> _Task to carry out_: Pull each line containing "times" out of the data and copy it.

[Recorded data — start]

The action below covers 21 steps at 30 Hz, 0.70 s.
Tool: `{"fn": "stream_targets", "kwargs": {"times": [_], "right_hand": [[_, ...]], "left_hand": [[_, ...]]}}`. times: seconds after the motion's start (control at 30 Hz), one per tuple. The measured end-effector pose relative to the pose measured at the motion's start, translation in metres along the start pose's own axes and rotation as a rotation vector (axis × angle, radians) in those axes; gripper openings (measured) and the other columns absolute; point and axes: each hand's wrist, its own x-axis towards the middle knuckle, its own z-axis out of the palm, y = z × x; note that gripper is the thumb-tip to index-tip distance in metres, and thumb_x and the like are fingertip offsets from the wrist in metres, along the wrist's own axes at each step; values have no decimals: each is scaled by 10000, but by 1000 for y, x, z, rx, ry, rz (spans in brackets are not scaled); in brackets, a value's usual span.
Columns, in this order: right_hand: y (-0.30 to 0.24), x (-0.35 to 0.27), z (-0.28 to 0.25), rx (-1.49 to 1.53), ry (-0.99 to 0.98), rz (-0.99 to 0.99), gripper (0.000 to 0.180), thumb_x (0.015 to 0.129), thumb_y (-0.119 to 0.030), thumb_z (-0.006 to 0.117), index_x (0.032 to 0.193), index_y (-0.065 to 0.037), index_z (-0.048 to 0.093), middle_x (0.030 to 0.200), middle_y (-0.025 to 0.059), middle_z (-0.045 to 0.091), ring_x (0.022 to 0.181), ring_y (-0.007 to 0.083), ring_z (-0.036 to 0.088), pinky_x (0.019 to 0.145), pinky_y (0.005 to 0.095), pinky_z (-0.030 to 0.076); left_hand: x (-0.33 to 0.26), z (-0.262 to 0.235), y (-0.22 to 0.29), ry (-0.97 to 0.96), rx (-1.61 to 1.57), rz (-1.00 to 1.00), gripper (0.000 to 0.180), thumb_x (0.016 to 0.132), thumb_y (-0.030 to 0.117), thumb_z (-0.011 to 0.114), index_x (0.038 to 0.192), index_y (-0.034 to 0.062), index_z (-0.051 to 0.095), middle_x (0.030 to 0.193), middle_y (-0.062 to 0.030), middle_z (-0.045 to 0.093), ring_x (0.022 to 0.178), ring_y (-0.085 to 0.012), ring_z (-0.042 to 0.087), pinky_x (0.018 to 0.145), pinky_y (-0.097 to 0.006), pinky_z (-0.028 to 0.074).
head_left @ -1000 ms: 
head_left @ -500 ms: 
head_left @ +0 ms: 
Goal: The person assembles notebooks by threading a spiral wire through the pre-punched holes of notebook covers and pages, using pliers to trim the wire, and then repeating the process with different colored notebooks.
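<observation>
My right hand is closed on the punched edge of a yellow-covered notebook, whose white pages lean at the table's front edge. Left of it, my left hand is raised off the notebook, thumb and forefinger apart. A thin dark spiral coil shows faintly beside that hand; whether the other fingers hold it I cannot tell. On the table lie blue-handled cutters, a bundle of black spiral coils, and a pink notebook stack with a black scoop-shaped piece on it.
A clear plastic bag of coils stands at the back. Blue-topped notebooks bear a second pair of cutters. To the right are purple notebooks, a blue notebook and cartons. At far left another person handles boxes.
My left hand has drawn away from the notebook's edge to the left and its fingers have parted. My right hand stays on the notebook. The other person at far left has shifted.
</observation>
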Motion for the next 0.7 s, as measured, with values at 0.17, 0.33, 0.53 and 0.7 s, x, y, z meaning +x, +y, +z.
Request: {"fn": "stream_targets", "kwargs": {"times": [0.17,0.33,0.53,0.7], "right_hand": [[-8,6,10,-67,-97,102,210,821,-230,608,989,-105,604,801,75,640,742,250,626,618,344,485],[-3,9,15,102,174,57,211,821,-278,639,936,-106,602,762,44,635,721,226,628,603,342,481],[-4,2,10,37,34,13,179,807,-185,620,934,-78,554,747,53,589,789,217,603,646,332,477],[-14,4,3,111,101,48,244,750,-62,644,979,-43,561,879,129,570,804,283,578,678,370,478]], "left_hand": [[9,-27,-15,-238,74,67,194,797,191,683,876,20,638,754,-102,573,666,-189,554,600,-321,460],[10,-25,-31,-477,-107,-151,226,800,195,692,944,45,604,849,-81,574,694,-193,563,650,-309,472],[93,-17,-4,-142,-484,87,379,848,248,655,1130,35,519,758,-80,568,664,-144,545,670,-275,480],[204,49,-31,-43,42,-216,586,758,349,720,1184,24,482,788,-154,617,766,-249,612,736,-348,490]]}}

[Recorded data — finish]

> _Answer section_:
Tool: `{"fn": "stream_targets", "kwargs": {"times": [_], "right_hand": [[_, ...]], "left_hand": [[_, ...]]}}`. times: seconds after the motion's start (control at 30 Hz), one per tuple. The measured end-effector pose relative to the pose measured at the motion's start, translation in metres along the start pose's own axes and rotation as a rotation vector (axis × angle, radians) in those axes; gripper openings (measured) and the other columns absolute; point and axes: each hand's wrist, its own x-axis towards the middle knuckle, its own z-axis out of the palm, y = z × x; note that gripper is the thumb-tip to index-tip distance in metres, and thumb_x and the like are fingertip offsets from the wrist in metres, along the wrist's own axes at each step; values have no decimals: each is scaled by 10000, but by 1000 for y, x, z, rx, ry, rz (spans in brackets are not scaled); in brackets, a value's usual span.
Request: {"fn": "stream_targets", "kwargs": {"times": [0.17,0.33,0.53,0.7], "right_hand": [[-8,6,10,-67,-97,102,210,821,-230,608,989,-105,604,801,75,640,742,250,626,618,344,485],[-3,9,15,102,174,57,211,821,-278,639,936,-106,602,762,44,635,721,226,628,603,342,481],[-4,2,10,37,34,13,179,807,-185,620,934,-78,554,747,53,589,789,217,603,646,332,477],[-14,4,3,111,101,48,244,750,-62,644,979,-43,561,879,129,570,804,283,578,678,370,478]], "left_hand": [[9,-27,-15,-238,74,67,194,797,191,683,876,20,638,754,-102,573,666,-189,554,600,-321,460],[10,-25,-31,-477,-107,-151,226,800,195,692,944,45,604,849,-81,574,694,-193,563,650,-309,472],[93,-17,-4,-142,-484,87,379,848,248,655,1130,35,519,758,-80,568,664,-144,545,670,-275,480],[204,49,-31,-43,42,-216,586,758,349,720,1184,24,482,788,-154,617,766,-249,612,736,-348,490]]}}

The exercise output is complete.